What Depp did was above and beyond, and shows *loads* of class, under the circumstances, but it's _relative_. A guy who's going to foot the bill for a $4000 steak dinner really doesn't care about another $4000 tip. It's generous, and classy, but it's not like he woke up today saying, _What did I *do*????_, like the guy who wasted $2500 on lap-dances the previous night. :lfao:


----------



## Bob Hubbard (Jun 24, 2009)

Depp though seems to have done this a few times in the past. Couple of people I know who've dealt with him says he's a genuinely nice guy.


----------



## MA-Caver (Jun 24, 2009)

elder999 said:


> '
> 
> I've waited tables. _It *really* sucked._ Some people like it, though.
> 
> ...


I waited tables as well in several different places. At a two star mexican restaurant the tips were pretty decent but not great. Worked at a Pizza Hut as a waiter... that totally sucked. Hence forth I tend to tip pretty good whenever I dine in there or other places where I'm being served. Other places weren't all that good ... maybe I was a crappy waiter or simply where I worked at the patrons weren't that generous. 
I get tips now as a tour guide and some days are alright, others suck and some just down right fantastic. Last Monday I managed $65.00 whereas my average is 15-20 bucks with an average of 3 tours a day. Some of the other guides have better averages. 
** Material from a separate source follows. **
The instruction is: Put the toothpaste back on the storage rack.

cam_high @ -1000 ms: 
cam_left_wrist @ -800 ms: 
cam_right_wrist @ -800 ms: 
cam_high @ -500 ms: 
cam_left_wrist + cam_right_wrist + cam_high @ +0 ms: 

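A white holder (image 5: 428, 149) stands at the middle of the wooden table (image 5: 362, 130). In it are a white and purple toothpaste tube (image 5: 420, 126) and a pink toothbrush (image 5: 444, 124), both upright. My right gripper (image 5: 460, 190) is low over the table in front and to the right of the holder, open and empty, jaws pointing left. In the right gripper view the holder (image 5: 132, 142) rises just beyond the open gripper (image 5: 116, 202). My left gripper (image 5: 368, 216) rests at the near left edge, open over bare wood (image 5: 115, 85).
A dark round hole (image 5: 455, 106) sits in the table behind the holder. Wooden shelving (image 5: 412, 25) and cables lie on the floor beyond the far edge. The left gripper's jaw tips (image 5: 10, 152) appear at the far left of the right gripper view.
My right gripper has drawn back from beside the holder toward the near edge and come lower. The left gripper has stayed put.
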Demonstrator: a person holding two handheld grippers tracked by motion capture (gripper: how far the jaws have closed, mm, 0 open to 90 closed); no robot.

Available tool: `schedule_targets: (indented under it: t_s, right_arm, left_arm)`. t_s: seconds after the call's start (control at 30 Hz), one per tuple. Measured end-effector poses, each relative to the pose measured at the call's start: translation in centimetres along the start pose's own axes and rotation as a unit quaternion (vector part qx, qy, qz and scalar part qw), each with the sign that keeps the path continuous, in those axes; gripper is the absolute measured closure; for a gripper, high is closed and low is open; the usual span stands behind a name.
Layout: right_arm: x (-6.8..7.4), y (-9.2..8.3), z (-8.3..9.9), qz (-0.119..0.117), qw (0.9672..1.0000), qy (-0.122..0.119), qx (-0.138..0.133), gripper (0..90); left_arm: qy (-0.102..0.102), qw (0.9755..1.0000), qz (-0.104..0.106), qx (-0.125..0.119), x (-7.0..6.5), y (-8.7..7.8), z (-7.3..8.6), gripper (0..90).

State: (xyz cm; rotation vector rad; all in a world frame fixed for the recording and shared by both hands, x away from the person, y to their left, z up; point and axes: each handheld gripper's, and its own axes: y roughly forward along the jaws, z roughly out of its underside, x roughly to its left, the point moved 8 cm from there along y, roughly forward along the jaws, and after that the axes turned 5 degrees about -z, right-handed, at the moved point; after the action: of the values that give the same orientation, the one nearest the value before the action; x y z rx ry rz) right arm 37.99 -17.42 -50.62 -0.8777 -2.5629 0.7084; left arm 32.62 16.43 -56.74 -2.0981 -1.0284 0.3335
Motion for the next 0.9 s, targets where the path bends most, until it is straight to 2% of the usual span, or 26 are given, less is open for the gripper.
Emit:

Mr. Depp has indeed a good reputation as being genuinely a good guy all around from other sources I've read. He's not the highest paid star in Hollywood but among the top 10. Still this hasn't gone to his head obviously. It's nice to know that those who rise to stardom are able to keep a reasonable sense of themselves as everyday persons doing a job and getting well paid for it.


----------